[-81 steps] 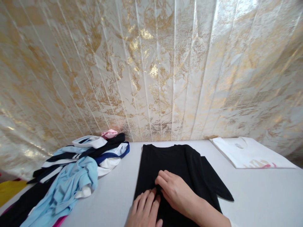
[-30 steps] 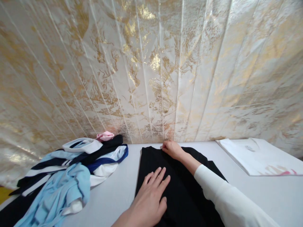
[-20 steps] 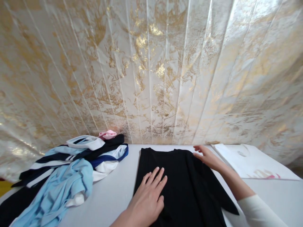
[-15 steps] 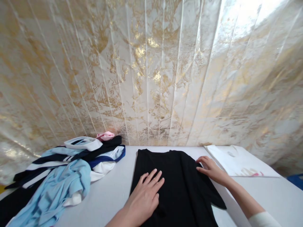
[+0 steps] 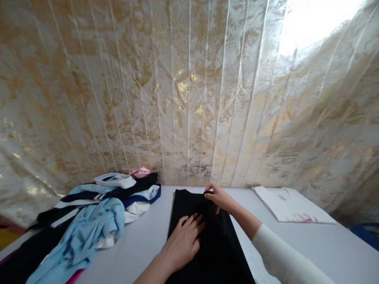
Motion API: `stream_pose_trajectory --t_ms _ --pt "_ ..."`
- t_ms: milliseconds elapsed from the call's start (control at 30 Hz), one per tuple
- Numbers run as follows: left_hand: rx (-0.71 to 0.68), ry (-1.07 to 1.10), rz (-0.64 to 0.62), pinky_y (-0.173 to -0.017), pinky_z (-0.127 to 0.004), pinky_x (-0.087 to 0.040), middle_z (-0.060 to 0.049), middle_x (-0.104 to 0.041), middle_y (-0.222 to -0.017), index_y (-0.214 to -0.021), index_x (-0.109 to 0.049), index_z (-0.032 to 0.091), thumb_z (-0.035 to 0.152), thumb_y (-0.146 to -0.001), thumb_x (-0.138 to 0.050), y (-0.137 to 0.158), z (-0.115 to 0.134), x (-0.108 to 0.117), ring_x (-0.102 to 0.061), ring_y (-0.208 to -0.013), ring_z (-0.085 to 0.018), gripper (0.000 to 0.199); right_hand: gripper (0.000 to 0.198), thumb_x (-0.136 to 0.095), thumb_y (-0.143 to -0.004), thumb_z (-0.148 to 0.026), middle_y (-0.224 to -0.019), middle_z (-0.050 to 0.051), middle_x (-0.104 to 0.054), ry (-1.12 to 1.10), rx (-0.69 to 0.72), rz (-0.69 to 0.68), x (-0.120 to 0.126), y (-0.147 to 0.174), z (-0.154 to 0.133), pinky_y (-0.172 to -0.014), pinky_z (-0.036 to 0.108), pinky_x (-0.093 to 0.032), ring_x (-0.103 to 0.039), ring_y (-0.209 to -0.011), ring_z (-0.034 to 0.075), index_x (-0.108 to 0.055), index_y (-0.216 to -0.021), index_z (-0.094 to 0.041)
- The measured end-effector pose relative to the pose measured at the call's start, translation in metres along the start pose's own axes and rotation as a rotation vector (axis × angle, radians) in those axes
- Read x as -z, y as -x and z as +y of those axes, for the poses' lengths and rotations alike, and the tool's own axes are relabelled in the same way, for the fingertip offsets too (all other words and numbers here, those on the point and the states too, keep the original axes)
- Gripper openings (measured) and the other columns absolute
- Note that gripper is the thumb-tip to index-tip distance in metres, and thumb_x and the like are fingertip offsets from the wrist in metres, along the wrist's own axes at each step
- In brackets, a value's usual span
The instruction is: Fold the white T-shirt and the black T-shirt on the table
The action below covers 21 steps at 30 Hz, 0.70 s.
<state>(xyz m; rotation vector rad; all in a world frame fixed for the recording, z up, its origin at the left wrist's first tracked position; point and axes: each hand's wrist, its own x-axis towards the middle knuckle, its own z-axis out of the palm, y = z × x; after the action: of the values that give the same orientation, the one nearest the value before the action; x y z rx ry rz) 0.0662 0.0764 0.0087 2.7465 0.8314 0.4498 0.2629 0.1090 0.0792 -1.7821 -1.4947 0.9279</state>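
Note:
A black T-shirt (image 5: 217,252) lies on the white table in front of me, its neckline at the far end and its right side folded inward. My left hand (image 5: 184,240) rests flat on the middle of the shirt with the fingers spread. At the shirt's far right edge, near the collar, my right hand (image 5: 219,198) pinches the black fabric between thumb and fingers. Part of its grip is hidden by the fabric.
On the left is a loose pile of clothes, with a light blue garment (image 5: 103,225) in front and a pink piece (image 5: 139,172) behind. Folded white shirts (image 5: 291,203) lie at the back right. A patterned curtain (image 5: 189,98) hangs behind the white table (image 5: 142,244).
My right hand has moved left, carrying the shirt's right side and sleeve inward over the body. The shirt is now narrower. My left hand stays on it, and the view has shifted slightly.

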Motion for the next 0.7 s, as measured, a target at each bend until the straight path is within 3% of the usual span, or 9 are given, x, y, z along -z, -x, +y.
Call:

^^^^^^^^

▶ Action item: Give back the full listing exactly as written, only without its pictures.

▶ Task solution:
[-81 steps] 
[-30 steps] 
[-20 steps] 
[-15 steps] 
[+0 steps] 
Motion API: `stream_pose_trajectory --t_ms _ --pt "_ ..."`
- t_ms: milliseconds elapsed from the call's start (control at 30 Hz), one per tuple
- Numbers run as follows: left_hand: rx (-0.71 to 0.68), ry (-1.07 to 1.10), rz (-0.64 to 0.62), pinky_y (-0.173 to -0.017), pinky_z (-0.127 to 0.004), pinky_x (-0.087 to 0.040), middle_z (-0.060 to 0.049), middle_x (-0.104 to 0.041), middle_y (-0.222 to -0.017), index_y (-0.214 to -0.021), index_x (-0.109 to 0.049), index_z (-0.032 to 0.091), thumb_z (-0.035 to 0.152), thumb_y (-0.146 to -0.001), thumb_x (-0.138 to 0.050), y (-0.137 to 0.158), z (-0.115 to 0.134), x (-0.108 to 0.117), ring_x (-0.102 to 0.061), ring_y (-0.208 to -0.013), ring_z (-0.085 to 0.018), gripper (0.000 to 0.199); right_hand: gripper (0.000 to 0.198), thumb_x (-0.136 to 0.095), thumb_y (-0.143 to -0.004), thumb_z (-0.148 to 0.026), middle_y (-0.224 to -0.019), middle_z (-0.050 to 0.051), middle_x (-0.104 to 0.054), ry (-1.12 to 1.10), rx (-0.69 to 0.72), rz (-0.69 to 0.68), x (-0.120 to 0.126), y (-0.147 to 0.174), z (-0.154 to 0.133), pinky_y (-0.172 to -0.014), pinky_z (-0.036 to 0.108), pinky_x (-0.093 to 0.032), ring_x (-0.103 to 0.039), ring_y (-0.209 to -0.011), ring_z (-0.034 to 0.075), index_x (-0.108 to 0.055), index_y (-0.216 to -0.021), index_z (-0.094 to 0.041)
- The measured end-effector pose relative to the pose measured at the call's start, translation in metres along the start pose's own axes and rotation as a rotation vector (axis × angle, radians) in those axes
- Read x as -z, y as -x and z as +y of those axes, for the poses' lengths and rotations alike, and the tool's own axes are relabelled in the same way, for the fingertip offsets too (all other words and numbers here, those on the point and the states too, keep the original axes)
- Gripper openings (measured) and the other columns absolute
- Note that gripper is the thumb-tip to index-tip distance in metres, and thumb_x and the like are fingertip offsets from the wrist in metres, along the wrist's own axes at each step
- In brackets, a value's usual span
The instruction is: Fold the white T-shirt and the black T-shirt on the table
The action below covers 21 steps at 30 Hz, 0.70 s.
<state>(xyz m; rotation vector rad; all in a world frame fixed for the recording, z up, its origin at the left wrist's first tracked position; point and axes: each hand's wrist, its own x-axis towards the middle knuckle, its own z-axis out of the palm, y = z × x; after the action: of the values that give the same orientation, the one nearest the value before the action; x y z rx ry rz) 0.0662 0.0764 0.0087 2.7465 0.8314 0.4498 0.2629 0.1090 0.0792 -1.7821 -1.4947 0.9279</state>
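Note:
A black T-shirt (image 5: 217,252) lies on the white table in front of me, its neckline at the far end and its right side folded inward. My left hand (image 5: 184,240) rests flat on the middle of the shirt with the fingers spread. At the shirt's far right edge, near the collar, my right hand (image 5: 219,198) pinches the black fabric between thumb and fingers. Part of its grip is hidden by the fabric.
On the left is a loose pile of clothes, with a light blue garment (image 5: 103,225) in front and a pink piece (image 5: 139,172) behind. Folded white shirts (image 5: 291,203) lie at the back right. A patterned curtain (image 5: 189,98) hangs behind the white table (image 5: 142,244).
My right hand has moved left, carrying the shirt's right side and sleeve inward over the body. The shirt is now narrower. My left hand stays on it, and the view has shifted slightly.
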
Motion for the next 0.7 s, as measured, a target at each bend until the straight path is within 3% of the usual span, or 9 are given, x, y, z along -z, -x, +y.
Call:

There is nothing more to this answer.